There is not a lot of work now, and the population has dropped to around 800, about 60% indigenous. Probably unfairly, Wilcannia got a bad reputation, and the grey nomads with their Winnebagos and such like were advised to drive straight through rather than stay at the local camping ground. Which is a pity, as it so pretty along the river as you will see in these photos. Even the fish are jumping, which has caused the ripples on the water in some of the shots. We walked down behind the small hospital. One old Aboriginal lady sitting on the back verandah was trying to tell me something, but by the time I threaded back up the bank through the bush the nurse had taken her in.
Locals are working hard to revitalise their town and address the social issues such as school attendance, and once there, improving attention spans by ensuring all children have a good breakfast. There is also an entertainment and talent show programme. The hub for social activity is the golf club on a Friday night, where the meat raffle is popular. “You are no one if you don’t go there on a Friday night,” says Wayne, who goes on to tell us the story of a teacher speaking of a famous entertainer to his young pupil. “Oh yeah?” says the kid, interested. “Does he come to the golf club . . . ?”
Wilcannia is so desperate for water that the residents are down to drinking bore water. We restrict ourselves to only using the public toilet at the council park, both on the outward and return journeys. We don’t wish to convey to anyone that we are wasting water on flushing toilets. There is a little gecko in the metal washbasin. He must have crawled in chasing a drip from the tap. After several visits, we decide he is stuck in there as his feet can’t get suction on the slippery metal. He hissed at me the first time I saw him, stuck his tail in the air and showed me what it looked like down his throat. It quite startled me and now I am too much of a wimp to handle him, so fashion a cradle out of a couple of sticks. All was going well until he slipped out of the cradle and fell to the floor. I think he survived though. I hope so. The last time I saw him he was in the corner of the shed, backed into a position to hiss at me some more. He looked a bit groggy though. And he does only have a little throat, to be honest.

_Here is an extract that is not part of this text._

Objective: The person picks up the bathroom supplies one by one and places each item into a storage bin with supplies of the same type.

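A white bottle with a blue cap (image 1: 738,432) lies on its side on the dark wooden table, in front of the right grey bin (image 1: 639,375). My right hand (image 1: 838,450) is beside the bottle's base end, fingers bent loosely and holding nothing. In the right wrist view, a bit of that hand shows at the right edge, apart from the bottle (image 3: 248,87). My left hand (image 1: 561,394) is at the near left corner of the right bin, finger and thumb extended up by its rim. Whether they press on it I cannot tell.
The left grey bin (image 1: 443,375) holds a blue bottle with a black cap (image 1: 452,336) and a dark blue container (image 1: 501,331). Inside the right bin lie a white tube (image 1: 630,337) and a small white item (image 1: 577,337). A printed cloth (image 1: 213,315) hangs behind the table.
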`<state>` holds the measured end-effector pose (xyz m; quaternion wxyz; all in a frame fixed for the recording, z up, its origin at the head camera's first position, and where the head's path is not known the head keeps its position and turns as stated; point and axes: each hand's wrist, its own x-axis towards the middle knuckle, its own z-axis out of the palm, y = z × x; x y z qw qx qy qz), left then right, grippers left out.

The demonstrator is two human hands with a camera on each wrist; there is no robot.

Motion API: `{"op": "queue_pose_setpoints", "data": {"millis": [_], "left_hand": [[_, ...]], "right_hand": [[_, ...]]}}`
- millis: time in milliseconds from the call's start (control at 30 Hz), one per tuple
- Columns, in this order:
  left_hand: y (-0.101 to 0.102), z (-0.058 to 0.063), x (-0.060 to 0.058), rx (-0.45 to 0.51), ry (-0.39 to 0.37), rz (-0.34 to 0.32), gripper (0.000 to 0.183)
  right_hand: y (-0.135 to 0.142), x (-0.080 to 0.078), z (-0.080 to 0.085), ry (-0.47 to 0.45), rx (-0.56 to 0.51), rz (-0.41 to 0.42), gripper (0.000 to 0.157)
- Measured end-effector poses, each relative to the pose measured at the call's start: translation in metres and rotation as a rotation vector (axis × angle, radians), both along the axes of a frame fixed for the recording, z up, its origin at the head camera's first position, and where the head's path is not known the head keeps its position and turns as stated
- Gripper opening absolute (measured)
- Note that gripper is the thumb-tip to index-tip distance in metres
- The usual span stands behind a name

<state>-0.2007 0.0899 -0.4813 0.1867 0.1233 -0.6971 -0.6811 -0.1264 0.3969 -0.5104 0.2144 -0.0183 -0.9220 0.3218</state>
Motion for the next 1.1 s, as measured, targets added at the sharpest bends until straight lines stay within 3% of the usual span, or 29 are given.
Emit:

Someone who didn’t survive his time in the outback was the blacksmith Tommy Lee. The story goes that back in 1886, Tommy came back “home” to Wilcannia on the stagecoach. The coach stopped out of town, to rest or water the horses, and Tommy sat down under a tree. He was depressed about the lack of work and his dim prospects for the future. When it came time to board the coach, Tommy didn’t answer the call. He had taken his own life. It is just too sad. His story struck a chord with the landowner however. He has erected a rough fence around his resting site, and erectec a remembrance stone, and in a simple metal letterbox, has placed a laminated copy of his death certificate. So that all who pass here will stop for a while, and think of the blacksmith Tommy Lee.
I didn’t mean to leave this post on such a sombre note, and we haven’t even got to White Cliffs yet. Heck! We haven’t even stopped for lunch yet. But if I go on this post will be much too long, so I will just have to leave you in suspense for the next episode in our outback adventure.
But just before we left that place, we wandered off to a watering hole, where at first the cattle huddled in the shade of a lone tree, not sure why we were there . . . but they spotted some friends on the other side, and ultimately, they popped over to share a chat . . . and a “nice” cup of tea perhaps?